**SUPPLIED DATA:**

*****

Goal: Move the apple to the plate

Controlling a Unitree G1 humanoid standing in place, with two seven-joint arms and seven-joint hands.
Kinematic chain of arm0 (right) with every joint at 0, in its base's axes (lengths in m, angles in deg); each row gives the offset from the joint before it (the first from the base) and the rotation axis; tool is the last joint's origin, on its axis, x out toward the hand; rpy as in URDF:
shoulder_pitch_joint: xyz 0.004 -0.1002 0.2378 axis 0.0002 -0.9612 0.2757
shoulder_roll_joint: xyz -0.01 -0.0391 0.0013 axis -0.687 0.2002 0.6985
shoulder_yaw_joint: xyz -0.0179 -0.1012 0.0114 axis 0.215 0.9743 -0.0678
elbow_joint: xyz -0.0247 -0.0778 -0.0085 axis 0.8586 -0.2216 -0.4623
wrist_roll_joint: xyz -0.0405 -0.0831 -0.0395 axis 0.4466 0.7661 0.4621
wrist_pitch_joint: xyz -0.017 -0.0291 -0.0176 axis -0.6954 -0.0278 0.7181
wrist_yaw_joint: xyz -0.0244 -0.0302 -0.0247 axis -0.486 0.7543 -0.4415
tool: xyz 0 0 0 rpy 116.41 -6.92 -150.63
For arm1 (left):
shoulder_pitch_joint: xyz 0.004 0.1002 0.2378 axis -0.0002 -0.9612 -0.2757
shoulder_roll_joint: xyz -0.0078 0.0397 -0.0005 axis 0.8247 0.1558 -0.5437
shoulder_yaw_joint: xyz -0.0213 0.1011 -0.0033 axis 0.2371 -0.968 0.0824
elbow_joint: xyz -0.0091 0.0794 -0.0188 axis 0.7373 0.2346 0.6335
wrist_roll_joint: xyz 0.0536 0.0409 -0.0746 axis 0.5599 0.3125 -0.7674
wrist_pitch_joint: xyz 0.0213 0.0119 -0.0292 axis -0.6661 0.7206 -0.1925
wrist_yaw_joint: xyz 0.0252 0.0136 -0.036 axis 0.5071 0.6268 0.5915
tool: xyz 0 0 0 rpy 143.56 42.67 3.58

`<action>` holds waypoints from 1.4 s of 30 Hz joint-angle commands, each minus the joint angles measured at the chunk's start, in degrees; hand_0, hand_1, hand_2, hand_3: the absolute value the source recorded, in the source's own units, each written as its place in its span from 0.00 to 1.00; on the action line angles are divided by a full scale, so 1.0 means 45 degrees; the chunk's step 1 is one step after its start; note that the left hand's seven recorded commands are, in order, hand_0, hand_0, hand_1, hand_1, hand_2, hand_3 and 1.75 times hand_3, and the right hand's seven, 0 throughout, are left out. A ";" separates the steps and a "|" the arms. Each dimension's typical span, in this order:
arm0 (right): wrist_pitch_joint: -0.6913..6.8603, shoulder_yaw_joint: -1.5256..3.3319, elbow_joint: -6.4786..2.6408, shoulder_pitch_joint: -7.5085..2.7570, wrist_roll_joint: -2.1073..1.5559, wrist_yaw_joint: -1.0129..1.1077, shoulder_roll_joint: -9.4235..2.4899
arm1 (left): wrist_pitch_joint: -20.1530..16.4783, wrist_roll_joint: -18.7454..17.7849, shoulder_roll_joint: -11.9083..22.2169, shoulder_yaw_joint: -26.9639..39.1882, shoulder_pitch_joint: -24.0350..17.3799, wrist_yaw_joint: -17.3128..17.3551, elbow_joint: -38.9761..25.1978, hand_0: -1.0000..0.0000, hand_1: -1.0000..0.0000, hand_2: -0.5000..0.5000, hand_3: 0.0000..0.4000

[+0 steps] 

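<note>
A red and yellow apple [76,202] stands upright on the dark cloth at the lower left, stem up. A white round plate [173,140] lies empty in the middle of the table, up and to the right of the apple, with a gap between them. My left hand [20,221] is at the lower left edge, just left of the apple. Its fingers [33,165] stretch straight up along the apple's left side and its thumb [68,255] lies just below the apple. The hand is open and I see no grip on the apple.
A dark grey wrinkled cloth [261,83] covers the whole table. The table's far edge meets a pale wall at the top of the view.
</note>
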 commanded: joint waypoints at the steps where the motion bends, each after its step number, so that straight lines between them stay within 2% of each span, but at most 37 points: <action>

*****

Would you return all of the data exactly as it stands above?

**SOLVED EXERCISE:**
Goal: Move the apple to the plate

Controlling a Unitree G1 humanoid standing in place, with two seven-joint arms and seven-joint hands.
Kinematic chain of arm0 (right) with every joint at 0, in its base's axes (lengths in m, angles in deg); each row gives the offset from the joint before it (the first from the base) and the rotation axis; tool is the last joint's origin, on its axis, x out toward the hand; rpy as in URDF:
shoulder_pitch_joint: xyz 0.004 -0.1002 0.2378 axis 0.0002 -0.9612 0.2757
shoulder_roll_joint: xyz -0.01 -0.0391 0.0013 axis -0.687 0.2002 0.6985
shoulder_yaw_joint: xyz -0.0179 -0.1012 0.0114 axis 0.215 0.9743 -0.0678
elbow_joint: xyz -0.0247 -0.0778 -0.0085 axis 0.8586 -0.2216 -0.4623
wrist_roll_joint: xyz -0.0405 -0.0831 -0.0395 axis 0.4466 0.7661 0.4621
wrist_pitch_joint: xyz -0.017 -0.0291 -0.0176 axis -0.6954 -0.0278 0.7181
wrist_yaw_joint: xyz -0.0244 -0.0302 -0.0247 axis -0.486 0.7543 -0.4415
tool: xyz 0 0 0 rpy 116.41 -6.92 -150.63
For arm1 (left):
shoulder_pitch_joint: xyz 0.004 0.1002 0.2378 axis -0.0002 -0.9612 -0.2757
shoulder_roll_joint: xyz -0.0078 0.0397 -0.0005 axis 0.8247 0.1558 -0.5437
shoulder_yaw_joint: xyz -0.0213 0.1011 -0.0033 axis 0.2371 -0.968 0.0824
elbow_joint: xyz -0.0091 0.0794 -0.0188 axis 0.7373 0.2346 0.6335
wrist_roll_joint: xyz 0.0536 0.0409 -0.0746 axis 0.5599 0.3125 -0.7674
wrist_pitch_joint: xyz 0.0213 0.0119 -0.0292 axis -0.6661 0.7206 -0.1925
wrist_yaw_joint: xyz 0.0252 0.0136 -0.036 axis 0.5071 0.6268 0.5915
tool: xyz 0 0 0 rpy 143.56 42.67 3.58

`<action>` holds waypoints from 1.4 s of 30 Hz joint-angle commands, each minus the joint angles measured at the chunk's start, in degrees; hand_0, hand_1, hand_2, hand_3: the absolute value the source recorded, in the source's own units, each written as its place in its span from 0.00 to 1.00; on the action line angles are divided by a full scale, so 1.0 means 45 degrees; the chunk's step 1 is one step after its start; note that the left hand's seven recorded commands are, in order, hand_0, hand_0, hand_1, hand_1, hand_2, hand_3 and 1.75 times hand_3, and the right hand's seven, 0 throughout, are left out. A ";" separates the steps and a "|" the arms. Each dimension's typical span, in this order:
arm0 (right): wrist_pitch_joint: -0.6913..6.8603, shoulder_yaw_joint: -1.5256..3.3319, elbow_joint: -6.4786..2.6408, shoulder_pitch_joint: -7.5085..2.7570, wrist_roll_joint: -2.1073..1.5559, wrist_yaw_joint: -1.0129..1.1077, shoulder_roll_joint: -9.4235..2.4899
arm1 (left): wrist_pitch_joint: -20.1530..16.4783, wrist_roll_joint: -18.7454..17.7849, shoulder_roll_joint: -11.9083..22.2169, shoulder_yaw_joint: -26.9639..39.1882, shoulder_pitch_joint: -24.0350..17.3799, wrist_yaw_joint: -17.3128..17.3551, elbow_joint: -38.9761..25.1978, hand_0: -1.0000..0.0000, hand_1: -1.0000..0.0000, hand_2: -0.5000..0.5000, hand_3: 0.0000..0.4000

[+0 steps] 

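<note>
A red and yellow apple [76,202] stands upright on the dark cloth at the lower left, stem up. A white round plate [173,140] lies empty in the middle of the table, up and to the right of the apple, with a gap between them. My left hand [20,221] is at the lower left edge, just left of the apple. Its fingers [33,165] stretch straight up along the apple's left side and its thumb [68,255] lies just below the apple. The hand is open and I see no grip on the apple.
A dark grey wrinkled cloth [261,83] covers the whole table. The table's far edge meets a pale wall at the top of the view.
</note>
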 commanded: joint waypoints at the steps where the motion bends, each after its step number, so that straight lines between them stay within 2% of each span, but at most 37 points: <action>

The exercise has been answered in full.